§ **Task requirements**: The whole listing, except its pictures, is to be repeated exactly.

§ **Dataset excerpts**:
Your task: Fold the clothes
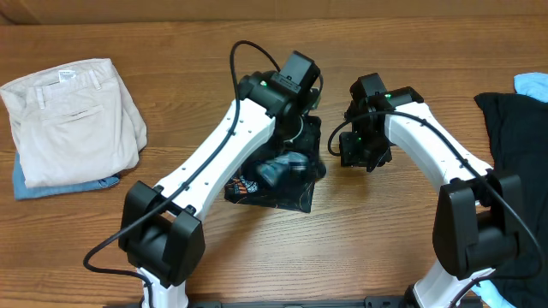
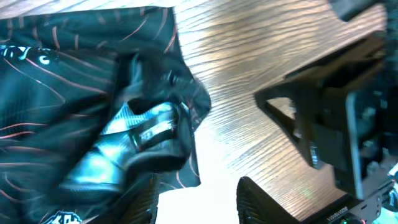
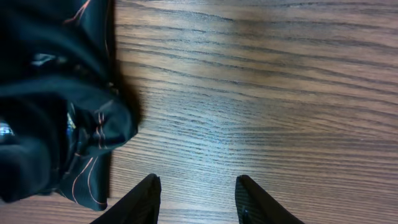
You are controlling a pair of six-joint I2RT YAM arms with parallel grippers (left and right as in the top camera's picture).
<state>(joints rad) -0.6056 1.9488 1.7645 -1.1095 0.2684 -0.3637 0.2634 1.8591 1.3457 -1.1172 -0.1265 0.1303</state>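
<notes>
"Looking down from above, where does the left claw (image 2: pixel 196 200) sit?"

"Directly over the black sports top (image 1: pixel 287 190), which lies bunched on the table (image 1: pixel 360 248) beneath it. Its fingers stand apart, holding nothing. Bare wood shows between them, and a crumpled, glossy fold of the top lies just beside one finger."

"And the right claw (image 3: pixel 199 200)?"

"Near the left one, just off the top's edge. Its fingers are spread too, with only bare table between them. The cloth lies beside it, toward the left claw."

"Anything else?"

"Folded khaki trousers (image 1: pixel 73 120) lie far out on the left claw's outer side, and a plain black garment (image 1: pixel 514 145) far out on the right claw's."

"What could go wrong from here?"

"The top is heaped in layers, so a pinch might catch several at once and lift a lump rather than one edge. The fabric looks thin and slick, so it might slide out of a shallow grip. And the claws stand close together, so reaching for the same corner might knock them into each other."
</notes>
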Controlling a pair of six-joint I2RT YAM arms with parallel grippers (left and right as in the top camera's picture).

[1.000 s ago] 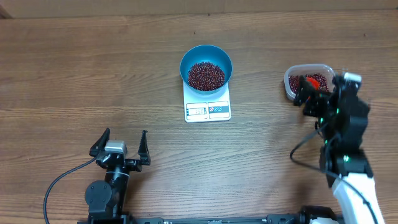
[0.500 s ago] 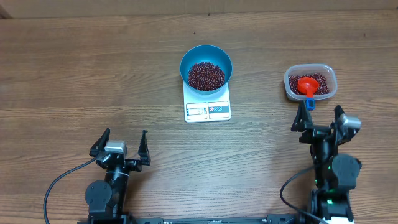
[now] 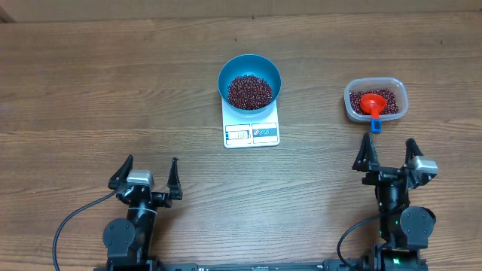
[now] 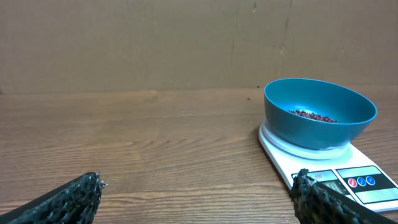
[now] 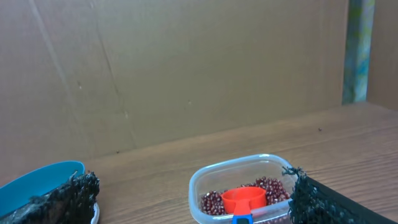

§ **Response**:
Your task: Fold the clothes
You are controlling a pair of six-joint I2RT YAM arms with parallel grippers (left and right as in the top camera's picture).
<state>(joints rad) -0.6056 1.9488 1.7645 -1.1095 0.2684 -0.3637 0.2634 1.8591 1.3457 -1.1172 -0.1265 0.1303</state>
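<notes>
"Looking down from above, where does the left claw (image 2: pixel 196 200) sit?"

"Directly over the black sports top (image 1: pixel 287 190), which lies bunched on the table (image 1: pixel 360 248) beneath it. Its fingers stand apart, holding nothing. Bare wood shows between them, and a crumpled, glossy fold of the top lies just beside one finger."

"And the right claw (image 3: pixel 199 200)?"

"Near the left one, just off the top's edge. Its fingers are spread too, with only bare table between them. The cloth lies beside it, toward the left claw."

"Anything else?"

"Folded khaki trousers (image 1: pixel 73 120) lie far out on the left claw's outer side, and a plain black garment (image 1: pixel 514 145) far out on the right claw's."

"What could go wrong from here?"

"The top is heaped in layers, so a pinch might catch several at once and lift a lump rather than one edge. The fabric looks thin and slick, so it might slide out of a shallow grip. And the claws stand close together, so reaching for the same corner might knock them into each other."
</notes>
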Controlling a pair of six-joint I2RT YAM arms with parallel grippers (left and right as in the top camera's picture).

[1.000 s ago] 
[0.500 s ago] 
[now] 
[now] 
[now] 

This exercise is now finished, and nothing remains to add.